The data
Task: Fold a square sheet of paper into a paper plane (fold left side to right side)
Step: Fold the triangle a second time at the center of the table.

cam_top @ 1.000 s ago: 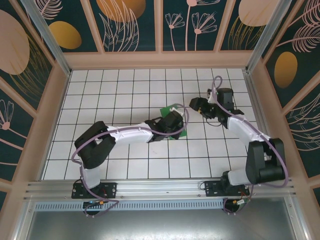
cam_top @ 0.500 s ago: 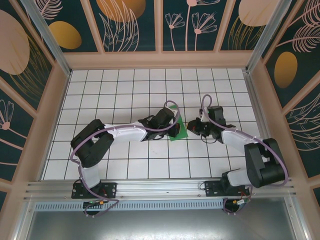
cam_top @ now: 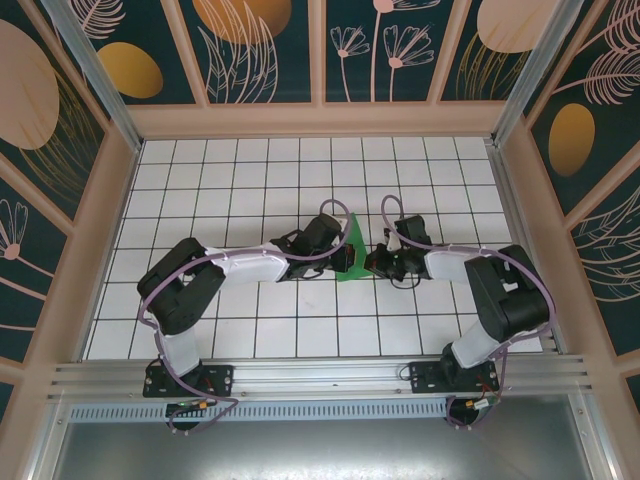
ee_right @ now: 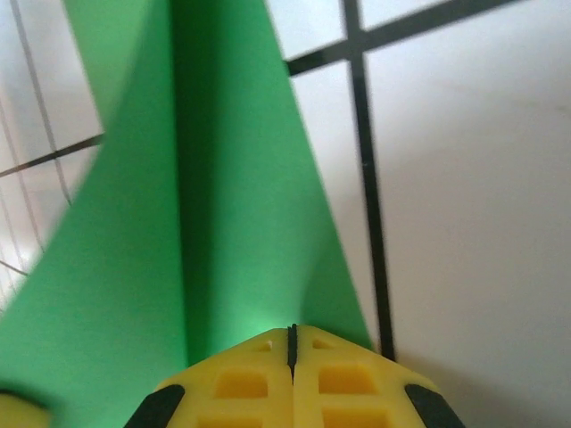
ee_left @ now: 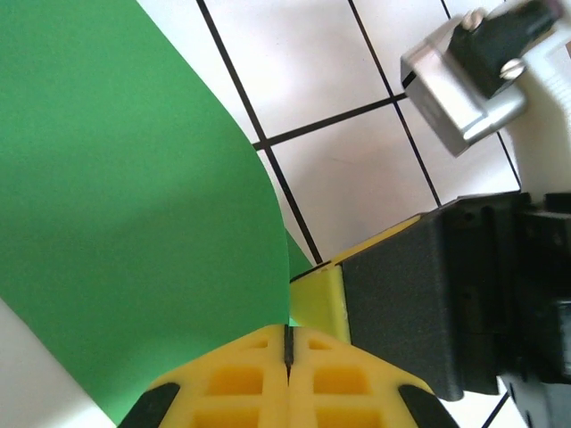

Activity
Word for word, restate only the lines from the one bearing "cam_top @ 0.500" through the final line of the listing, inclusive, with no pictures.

Solution
cam_top @ 0.500 s ago: 
cam_top @ now: 
ee_right @ now: 
ee_left @ now: 

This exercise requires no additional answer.